In the wake of World War II, with the economy booming, America became a haven for a war-torn world; it was during this time that immigration truly became enshrined as an American value for the world.

The problem and debate over immigration in the U.S. has been ongoing since the founding of our republic, and with the current debate over Mexican immigration, anchor babies and border security swirling around the 2016 presidential election, it is likely to continue into the future.

For most of our history, the U.S. was not a welfare state, and churches, as well as charities, handled the lion’s share of caring for the nation’s poor and newest citizens. Yet, much of the outcry against illegal immigration in modern times is a result of taxpayers feeling unfairly treated when their hard-earned money goes to aiding individuals — who have no right to be here — through government programs that provide benefits to illegal immigrants.

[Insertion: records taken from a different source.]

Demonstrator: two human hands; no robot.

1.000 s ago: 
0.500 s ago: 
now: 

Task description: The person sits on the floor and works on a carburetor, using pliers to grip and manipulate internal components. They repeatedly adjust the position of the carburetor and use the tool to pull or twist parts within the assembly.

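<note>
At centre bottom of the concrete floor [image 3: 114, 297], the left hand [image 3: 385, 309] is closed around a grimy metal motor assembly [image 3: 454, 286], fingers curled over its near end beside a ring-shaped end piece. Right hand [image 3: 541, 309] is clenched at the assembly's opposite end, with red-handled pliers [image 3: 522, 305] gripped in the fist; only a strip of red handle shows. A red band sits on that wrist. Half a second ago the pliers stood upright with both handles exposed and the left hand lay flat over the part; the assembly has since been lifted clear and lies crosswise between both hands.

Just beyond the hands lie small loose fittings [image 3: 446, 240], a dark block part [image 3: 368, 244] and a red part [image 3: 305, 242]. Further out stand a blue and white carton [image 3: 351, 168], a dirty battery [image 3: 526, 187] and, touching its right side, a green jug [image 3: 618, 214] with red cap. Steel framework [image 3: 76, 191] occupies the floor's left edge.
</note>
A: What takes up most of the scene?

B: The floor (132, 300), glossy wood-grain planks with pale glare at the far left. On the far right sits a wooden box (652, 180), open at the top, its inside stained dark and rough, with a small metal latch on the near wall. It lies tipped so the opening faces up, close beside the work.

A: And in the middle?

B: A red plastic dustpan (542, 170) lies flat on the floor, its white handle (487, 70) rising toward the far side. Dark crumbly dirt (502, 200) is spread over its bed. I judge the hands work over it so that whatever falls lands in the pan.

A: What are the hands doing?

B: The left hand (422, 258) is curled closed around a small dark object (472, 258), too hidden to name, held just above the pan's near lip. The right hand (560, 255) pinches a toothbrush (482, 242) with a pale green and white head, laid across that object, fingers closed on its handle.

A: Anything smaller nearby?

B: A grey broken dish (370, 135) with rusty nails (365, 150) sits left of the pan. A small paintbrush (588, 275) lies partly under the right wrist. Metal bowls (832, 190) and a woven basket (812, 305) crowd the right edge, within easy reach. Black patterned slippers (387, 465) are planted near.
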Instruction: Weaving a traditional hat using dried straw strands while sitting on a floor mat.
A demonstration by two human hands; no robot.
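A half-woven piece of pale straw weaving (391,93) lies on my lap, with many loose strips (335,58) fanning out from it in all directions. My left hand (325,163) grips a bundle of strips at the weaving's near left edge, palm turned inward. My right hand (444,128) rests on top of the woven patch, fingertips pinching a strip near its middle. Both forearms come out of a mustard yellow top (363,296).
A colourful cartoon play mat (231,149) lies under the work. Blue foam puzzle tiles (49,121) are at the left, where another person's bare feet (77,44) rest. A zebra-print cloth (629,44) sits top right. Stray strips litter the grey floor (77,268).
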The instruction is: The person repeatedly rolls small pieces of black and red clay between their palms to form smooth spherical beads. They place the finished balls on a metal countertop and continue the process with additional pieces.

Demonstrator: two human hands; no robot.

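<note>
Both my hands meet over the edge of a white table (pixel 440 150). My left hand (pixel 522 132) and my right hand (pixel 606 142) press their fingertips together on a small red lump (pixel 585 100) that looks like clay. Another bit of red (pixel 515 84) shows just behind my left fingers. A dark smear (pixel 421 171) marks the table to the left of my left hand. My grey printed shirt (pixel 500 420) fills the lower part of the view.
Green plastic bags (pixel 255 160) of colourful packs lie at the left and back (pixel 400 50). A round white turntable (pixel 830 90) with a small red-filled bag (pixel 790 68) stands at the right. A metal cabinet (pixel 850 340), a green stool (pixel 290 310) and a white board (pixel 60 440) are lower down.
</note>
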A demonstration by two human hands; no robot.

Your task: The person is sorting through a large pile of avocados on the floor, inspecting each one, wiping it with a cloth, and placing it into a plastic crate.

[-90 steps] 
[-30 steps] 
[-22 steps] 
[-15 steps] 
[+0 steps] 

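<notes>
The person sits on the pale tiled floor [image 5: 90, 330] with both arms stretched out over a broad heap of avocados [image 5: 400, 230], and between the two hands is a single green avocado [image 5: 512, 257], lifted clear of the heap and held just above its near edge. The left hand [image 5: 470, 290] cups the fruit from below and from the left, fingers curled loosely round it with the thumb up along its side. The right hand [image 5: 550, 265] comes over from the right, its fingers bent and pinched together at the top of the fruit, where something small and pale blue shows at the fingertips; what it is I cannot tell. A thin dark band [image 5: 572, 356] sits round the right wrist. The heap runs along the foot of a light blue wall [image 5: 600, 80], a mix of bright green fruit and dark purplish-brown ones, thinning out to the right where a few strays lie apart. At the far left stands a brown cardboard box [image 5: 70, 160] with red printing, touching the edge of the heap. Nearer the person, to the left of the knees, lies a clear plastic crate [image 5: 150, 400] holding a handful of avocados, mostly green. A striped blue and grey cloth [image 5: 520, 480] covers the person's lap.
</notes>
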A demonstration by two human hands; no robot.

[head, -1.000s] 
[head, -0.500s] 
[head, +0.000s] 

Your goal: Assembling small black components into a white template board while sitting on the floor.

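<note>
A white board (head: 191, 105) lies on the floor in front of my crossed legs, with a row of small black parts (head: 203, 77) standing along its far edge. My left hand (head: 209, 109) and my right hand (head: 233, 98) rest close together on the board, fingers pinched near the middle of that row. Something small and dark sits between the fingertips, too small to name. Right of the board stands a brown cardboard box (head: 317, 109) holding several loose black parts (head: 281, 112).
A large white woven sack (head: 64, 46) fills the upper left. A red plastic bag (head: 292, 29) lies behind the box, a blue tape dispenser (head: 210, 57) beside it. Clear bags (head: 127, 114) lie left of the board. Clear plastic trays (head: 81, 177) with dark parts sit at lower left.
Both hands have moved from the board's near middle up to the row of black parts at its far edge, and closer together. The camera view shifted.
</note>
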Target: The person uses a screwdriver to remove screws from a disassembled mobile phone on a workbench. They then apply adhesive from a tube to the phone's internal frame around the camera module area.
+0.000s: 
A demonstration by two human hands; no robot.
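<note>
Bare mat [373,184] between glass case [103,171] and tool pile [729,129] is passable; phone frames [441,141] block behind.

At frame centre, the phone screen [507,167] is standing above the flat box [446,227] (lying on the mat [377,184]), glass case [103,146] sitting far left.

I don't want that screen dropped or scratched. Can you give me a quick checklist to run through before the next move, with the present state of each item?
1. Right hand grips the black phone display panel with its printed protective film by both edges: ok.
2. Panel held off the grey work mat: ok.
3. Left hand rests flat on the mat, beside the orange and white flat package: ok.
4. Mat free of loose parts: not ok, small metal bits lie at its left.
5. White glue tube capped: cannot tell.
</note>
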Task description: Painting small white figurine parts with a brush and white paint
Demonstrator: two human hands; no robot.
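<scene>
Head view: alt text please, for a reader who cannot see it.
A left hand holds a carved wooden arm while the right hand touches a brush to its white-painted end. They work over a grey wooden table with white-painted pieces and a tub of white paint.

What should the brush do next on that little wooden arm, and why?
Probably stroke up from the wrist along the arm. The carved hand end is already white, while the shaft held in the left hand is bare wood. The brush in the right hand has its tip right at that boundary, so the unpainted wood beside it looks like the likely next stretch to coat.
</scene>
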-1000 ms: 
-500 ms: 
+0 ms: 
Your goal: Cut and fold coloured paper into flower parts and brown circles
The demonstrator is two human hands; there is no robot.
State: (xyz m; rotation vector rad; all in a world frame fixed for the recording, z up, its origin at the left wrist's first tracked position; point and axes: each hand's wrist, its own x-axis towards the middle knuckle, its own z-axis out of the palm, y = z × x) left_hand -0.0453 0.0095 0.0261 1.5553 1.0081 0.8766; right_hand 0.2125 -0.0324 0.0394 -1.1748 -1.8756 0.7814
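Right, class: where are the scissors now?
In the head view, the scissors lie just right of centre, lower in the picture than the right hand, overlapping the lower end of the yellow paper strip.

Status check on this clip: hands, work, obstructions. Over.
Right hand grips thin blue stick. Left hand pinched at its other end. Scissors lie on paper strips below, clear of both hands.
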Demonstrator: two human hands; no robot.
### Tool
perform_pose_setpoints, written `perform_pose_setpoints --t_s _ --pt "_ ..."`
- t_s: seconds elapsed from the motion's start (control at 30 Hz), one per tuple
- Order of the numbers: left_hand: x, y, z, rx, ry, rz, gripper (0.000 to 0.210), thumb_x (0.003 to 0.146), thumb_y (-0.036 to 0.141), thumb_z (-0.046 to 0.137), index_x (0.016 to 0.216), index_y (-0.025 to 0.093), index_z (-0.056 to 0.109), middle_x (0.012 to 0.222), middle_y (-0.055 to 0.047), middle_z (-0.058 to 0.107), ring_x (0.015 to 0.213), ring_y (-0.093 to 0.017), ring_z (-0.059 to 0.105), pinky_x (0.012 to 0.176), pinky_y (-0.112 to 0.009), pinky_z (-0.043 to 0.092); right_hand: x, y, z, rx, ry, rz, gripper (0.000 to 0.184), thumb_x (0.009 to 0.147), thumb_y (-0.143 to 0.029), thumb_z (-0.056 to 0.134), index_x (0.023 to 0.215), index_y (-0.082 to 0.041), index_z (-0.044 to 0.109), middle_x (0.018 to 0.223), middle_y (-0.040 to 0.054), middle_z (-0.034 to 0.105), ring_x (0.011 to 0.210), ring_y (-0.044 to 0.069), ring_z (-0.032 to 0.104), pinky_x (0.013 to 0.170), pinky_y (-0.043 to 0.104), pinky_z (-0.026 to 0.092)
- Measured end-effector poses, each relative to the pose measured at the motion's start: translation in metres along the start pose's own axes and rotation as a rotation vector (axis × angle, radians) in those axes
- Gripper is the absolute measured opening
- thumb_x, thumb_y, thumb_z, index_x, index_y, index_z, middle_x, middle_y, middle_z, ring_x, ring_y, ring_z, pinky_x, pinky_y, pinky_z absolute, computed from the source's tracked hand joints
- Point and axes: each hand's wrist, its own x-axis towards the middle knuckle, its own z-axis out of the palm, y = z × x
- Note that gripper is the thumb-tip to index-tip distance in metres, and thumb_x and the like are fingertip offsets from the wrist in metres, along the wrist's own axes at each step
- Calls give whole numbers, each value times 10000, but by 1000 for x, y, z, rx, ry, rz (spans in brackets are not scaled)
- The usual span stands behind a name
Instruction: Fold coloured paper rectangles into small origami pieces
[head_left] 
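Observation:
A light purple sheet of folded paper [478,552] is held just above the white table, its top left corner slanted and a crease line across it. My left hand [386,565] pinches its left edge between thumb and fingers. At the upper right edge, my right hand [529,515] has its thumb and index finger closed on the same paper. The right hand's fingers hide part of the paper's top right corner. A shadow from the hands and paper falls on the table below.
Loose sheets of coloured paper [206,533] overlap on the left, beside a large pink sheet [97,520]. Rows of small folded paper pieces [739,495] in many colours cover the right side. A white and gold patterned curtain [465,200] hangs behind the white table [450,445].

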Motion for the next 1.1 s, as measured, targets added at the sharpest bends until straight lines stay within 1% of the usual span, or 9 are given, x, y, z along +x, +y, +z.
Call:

This complaint is coupled by heightened governmental regulations and standards for U.S. workers that make under the table immigrant workers more affordable for businesses, especially small businesses that are already struggling to compete.

Given these problems and the policies of foreign countries that push people to immigrate here either illegally or legally, it becomes incumbent on citizens to push our politicians to simplify legal immigration into this country, so that those who want to become Americans can do so in an orderly fashion.

The condition of human rights in other countries does not wait for the land of the free and the home of the brave to make it easier to live up to the nation’s creed — if we do not build an efficient system and stand up for the tired, the poor and the huddled masses that are yearning to leave their oppressive homes for greater opportunity, then none will.

Simply put, it is imperative that we repair our broken immigration system and make it easier to come into this country legally.